### Listed entries
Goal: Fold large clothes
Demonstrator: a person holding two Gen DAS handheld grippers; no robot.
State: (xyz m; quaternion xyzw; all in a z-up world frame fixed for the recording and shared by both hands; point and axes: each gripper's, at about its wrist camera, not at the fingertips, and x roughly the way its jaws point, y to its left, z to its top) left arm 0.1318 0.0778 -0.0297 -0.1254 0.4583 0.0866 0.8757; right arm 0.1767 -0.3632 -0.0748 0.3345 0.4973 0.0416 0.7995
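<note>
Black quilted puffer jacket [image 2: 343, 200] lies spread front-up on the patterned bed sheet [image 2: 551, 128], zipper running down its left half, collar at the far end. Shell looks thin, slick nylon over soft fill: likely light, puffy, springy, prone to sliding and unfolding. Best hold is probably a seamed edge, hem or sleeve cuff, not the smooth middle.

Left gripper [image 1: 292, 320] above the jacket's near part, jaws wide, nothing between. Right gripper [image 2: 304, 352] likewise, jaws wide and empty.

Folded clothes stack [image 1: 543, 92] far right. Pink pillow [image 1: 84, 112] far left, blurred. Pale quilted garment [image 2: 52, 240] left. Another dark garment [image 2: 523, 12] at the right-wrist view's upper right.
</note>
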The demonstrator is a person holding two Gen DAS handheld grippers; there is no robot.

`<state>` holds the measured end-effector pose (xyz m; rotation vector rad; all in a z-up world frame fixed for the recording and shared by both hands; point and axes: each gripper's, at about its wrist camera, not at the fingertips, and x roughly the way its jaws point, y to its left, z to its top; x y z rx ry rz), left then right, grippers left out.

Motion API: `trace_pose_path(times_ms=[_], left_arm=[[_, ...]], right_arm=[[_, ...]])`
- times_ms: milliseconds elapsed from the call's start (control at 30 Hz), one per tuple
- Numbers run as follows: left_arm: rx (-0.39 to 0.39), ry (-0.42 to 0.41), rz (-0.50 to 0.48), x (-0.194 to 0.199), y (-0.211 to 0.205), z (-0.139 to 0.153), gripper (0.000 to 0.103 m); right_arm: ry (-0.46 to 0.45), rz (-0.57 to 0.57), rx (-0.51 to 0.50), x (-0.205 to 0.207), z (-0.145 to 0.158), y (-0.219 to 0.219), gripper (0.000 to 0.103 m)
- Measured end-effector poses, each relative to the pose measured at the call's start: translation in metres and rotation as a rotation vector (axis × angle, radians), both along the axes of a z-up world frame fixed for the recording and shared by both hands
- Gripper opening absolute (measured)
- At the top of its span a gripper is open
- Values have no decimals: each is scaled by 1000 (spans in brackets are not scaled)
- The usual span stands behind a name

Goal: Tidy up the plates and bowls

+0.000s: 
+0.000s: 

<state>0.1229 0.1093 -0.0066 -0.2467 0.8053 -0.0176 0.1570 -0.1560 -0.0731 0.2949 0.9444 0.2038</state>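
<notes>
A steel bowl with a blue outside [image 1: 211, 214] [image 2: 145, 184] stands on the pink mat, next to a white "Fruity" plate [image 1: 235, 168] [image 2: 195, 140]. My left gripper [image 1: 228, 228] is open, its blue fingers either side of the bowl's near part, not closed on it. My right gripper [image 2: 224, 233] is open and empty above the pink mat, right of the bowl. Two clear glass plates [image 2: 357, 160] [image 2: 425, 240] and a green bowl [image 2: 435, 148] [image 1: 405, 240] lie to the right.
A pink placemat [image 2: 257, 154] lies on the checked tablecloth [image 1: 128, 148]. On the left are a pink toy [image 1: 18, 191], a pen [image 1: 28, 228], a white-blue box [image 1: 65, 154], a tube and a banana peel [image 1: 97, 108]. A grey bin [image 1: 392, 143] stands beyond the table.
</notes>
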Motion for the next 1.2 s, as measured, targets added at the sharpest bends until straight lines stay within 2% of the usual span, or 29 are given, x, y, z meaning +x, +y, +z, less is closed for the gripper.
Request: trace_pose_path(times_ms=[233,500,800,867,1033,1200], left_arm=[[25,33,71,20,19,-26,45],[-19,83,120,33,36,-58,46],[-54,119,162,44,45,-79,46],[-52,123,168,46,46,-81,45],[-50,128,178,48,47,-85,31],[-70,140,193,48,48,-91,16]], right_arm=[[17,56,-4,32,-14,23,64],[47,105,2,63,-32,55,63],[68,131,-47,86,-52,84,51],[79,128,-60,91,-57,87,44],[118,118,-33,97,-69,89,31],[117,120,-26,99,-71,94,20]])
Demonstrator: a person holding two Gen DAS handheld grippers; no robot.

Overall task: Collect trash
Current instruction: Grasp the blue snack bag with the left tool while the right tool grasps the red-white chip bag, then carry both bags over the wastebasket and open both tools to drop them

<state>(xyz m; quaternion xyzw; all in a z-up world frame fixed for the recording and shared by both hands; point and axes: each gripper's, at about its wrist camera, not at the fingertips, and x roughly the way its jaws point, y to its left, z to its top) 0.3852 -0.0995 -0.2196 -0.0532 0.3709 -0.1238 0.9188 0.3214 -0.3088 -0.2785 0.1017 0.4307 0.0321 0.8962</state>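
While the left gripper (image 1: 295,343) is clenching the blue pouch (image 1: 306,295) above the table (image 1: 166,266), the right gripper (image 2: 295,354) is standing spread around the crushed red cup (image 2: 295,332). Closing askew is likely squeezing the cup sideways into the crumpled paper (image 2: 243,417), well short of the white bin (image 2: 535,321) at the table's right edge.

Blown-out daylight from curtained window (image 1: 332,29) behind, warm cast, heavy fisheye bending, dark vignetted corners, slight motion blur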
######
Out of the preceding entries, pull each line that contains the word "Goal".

Goal: Fold large clothes
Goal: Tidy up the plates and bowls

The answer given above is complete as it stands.